Tristano meurt – Antonio Tabucchi
Dans sa campagne italienne Tristano se meurt, mais avant de décéder il convoque son ami écrivain qui a déjà publié une version de son histoire, pour lui raconter celle qu’il a réellement vécue, celle dont il veut se souvenir, celle qu’il veut qu’il écrive pour la postérité. Il est devenu un héros national quand il a abattu les fascistes qui venaient de liquider le chef de son groupe de résistance. Personne n’a assisté à cette scène macabre, est-il vraiment le héros que tous ont adulé ? A-t-il dissimulé certaines choses ? A-t-il abandonné son chef ? … Ses souvenirs sont flous, se superposent, s’embrouillent, se mêlent à ses rêves, à ses désirs, au délire provoqué par la morphine. Il raconte sa guerre en Grèce, l’Allemand qu’il a tué parce qu’il avait abattu deux innocents, la femme qui l’a caché et qu’il a aimée immédiatement, l’autre femme qu’il a rencontrée dans le maquis qui l’aimait mais qu’il ne pouvait pas aimer, la femme qui lui avait confié un enfant qu’il n’avait pas su protéger. « Naturellement, ça ne se passa pas ainsi, tu l’auras compris. Mais toi, écris-le comme si c’était vrai, parce que pour Tristan ce fut vraiment vrai, et l’important est ce qu’il imagina durant toute sa vie, au point que c’est devenu un souvenir pour lui ».
Tout se confond dans ce texte dense, compact, sinueux : les souvenirs réels ou apparemment réels, la vérité construite par le héros, les fantasmes qui l’obsèdent, les délires qui le taraudent, les personnages qui se dissimulent derrière leur nom réel, les divers surnoms dont Tristano les affuble et leurs divers pseudonymes de guerre, mais malgré tout le lecteur suivra le fil rouge déroulé par l’auteur dans ses immenses phrases : la difficile construction de la vérité, la façon dont on écrit l’histoire, la manière dont on fabrique les héros. Ce livre évoque ainsi comment on a raconté les événements qui se sont passés à l’écart des grandes batailles, dans les coulisses de la clandestinité, l’exploitation que certains ont fait de faits d’armes, ou de pseudo exploits, pour construire des carrières assises sur une gloire trop souvent artificielle, et l’imposture de ceux qui n’ont jamais combattu et qui s’honorent de la gloire de ceux qui ont réellement lutté dans l’anonymat le plus total.
Tabucchi pointe du doigt le rôle et la responsabilité des écrivains constructeurs de légendes, faiseurs de héros, rédacteurs de l’histoire, inventeurs de la postérité, distributeurs de la gloire et de l’opprobre. « … les paroles imprimées ont cette fonction, au fond, elles sont elles aussi destinées à la mémoire future comme les statues, mémoire et en même temps oubli, car le premier élément sera toujours englouti par le second… »
Un gros effort de lecture mais un texte magistral où s’emmêlent l’histoire, la légende, les réflexions de l’auteur, la dénonciation, l’accusation, dans les morceaux épars de ce que fut, de ce qu’aurait pu être, la vie de ce héros.

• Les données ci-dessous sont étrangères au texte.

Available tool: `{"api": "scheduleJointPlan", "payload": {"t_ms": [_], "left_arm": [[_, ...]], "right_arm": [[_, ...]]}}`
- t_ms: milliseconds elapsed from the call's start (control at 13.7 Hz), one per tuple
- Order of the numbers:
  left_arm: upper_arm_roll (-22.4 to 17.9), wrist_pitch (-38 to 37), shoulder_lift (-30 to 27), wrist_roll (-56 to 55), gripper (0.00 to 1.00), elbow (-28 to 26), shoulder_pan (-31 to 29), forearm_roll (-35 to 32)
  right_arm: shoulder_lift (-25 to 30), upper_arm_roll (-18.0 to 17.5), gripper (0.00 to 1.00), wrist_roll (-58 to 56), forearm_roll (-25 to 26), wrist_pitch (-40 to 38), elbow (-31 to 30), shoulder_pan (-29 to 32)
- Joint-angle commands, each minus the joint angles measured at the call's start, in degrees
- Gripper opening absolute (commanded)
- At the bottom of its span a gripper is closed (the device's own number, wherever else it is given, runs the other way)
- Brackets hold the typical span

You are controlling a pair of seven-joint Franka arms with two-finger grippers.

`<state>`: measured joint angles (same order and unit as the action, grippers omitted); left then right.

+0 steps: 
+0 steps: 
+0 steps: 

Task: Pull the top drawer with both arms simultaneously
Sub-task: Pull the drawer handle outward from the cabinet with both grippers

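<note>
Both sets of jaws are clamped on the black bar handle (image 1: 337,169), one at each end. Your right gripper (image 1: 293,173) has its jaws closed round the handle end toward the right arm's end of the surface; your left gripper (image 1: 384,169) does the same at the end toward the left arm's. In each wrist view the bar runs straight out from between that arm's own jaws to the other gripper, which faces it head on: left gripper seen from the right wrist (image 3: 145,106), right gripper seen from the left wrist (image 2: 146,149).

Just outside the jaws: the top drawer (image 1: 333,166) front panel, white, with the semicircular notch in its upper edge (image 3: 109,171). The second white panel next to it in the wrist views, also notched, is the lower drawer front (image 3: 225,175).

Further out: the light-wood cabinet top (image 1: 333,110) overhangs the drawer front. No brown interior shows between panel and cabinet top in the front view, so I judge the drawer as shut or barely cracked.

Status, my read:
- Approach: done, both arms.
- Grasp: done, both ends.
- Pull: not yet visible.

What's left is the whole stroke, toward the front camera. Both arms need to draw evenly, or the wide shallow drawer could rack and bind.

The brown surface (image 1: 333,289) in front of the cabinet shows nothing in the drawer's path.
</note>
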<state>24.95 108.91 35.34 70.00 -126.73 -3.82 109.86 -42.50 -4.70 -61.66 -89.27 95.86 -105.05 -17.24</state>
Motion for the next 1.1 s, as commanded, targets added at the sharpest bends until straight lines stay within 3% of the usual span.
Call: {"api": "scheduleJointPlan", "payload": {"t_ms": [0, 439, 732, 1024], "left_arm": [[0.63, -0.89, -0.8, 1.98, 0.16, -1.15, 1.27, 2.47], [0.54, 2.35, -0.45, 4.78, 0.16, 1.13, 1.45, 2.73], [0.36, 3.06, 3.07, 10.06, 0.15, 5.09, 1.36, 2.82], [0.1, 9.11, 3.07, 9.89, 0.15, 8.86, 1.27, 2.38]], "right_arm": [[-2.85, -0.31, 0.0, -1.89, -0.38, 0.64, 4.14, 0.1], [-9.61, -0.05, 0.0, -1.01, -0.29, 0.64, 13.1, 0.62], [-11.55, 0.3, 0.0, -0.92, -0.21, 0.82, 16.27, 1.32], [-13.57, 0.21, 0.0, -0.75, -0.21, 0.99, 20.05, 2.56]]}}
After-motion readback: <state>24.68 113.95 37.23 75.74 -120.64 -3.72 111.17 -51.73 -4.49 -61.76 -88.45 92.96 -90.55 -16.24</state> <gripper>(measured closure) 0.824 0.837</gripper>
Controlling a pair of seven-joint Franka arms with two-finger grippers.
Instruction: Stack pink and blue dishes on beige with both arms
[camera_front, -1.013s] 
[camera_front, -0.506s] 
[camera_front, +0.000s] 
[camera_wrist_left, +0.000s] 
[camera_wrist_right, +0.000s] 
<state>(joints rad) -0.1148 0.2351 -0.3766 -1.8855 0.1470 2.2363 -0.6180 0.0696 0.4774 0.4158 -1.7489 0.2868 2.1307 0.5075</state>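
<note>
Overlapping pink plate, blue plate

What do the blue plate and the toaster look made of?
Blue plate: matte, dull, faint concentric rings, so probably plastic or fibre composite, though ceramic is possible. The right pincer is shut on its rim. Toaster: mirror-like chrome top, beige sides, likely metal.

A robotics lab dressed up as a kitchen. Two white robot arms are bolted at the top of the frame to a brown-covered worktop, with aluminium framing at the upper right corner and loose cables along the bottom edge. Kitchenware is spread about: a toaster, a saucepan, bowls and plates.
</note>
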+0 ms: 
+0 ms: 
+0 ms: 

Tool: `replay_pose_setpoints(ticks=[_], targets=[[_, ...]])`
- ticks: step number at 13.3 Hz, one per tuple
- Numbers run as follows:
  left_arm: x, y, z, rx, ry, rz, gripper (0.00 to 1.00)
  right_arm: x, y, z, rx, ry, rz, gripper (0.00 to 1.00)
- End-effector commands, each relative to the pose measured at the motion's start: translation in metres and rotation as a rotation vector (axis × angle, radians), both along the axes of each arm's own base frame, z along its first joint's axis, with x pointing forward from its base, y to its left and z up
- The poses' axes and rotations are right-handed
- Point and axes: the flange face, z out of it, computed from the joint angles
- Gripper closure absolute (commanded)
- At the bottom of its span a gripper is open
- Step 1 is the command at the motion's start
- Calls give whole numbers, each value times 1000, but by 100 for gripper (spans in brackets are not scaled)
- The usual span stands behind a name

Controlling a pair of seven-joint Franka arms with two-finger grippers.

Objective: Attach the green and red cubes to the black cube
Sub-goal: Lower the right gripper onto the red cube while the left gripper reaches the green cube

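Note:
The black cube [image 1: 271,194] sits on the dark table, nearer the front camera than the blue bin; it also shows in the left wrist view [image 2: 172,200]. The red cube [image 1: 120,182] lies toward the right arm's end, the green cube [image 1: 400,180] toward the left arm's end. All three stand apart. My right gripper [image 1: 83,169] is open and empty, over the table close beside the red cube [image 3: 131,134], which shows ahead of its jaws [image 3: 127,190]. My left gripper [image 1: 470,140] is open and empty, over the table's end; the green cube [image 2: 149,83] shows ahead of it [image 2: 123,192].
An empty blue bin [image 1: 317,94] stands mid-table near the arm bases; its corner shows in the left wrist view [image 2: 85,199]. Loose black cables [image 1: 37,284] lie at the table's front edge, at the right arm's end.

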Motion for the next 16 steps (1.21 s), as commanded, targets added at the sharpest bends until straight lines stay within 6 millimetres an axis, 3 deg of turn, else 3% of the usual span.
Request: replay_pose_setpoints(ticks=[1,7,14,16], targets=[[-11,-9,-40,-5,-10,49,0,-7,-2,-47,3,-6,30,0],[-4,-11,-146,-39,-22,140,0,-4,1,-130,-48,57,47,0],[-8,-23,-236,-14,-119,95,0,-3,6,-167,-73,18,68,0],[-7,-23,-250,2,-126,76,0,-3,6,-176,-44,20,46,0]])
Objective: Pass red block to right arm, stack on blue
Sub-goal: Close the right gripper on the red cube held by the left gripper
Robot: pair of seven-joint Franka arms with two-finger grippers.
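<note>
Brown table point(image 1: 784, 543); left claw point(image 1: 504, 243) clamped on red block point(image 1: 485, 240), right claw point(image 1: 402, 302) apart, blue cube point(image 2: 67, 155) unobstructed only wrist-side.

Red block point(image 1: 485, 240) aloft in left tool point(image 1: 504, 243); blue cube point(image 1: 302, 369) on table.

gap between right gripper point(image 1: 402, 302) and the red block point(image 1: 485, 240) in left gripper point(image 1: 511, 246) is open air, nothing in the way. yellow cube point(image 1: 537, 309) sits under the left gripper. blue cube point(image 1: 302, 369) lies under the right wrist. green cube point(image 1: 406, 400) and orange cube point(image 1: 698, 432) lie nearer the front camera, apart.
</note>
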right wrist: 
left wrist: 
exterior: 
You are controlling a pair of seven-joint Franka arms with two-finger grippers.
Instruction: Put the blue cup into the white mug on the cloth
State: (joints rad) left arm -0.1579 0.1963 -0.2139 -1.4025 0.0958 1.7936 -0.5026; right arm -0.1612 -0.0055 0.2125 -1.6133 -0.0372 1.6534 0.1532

Un règlement de comptes avec ceux qui ont trahi l’idéal de ceux qui se battait pour la liberté, la seule, la vraie, la Liberté. Un texte qui sonne comme un testament prématuré, un solde pour tout compte d’une vie d’engagement et de combat. On dirait que déjà Tabucchi, une dizaine d’années avant sa mort, voulait vider son sac, conclure. « … pourquoi est-on encore aujourd’hui ? … ça fait tout un mois que c’est aujourd’hui, fais venir le demain qui m’emportera ».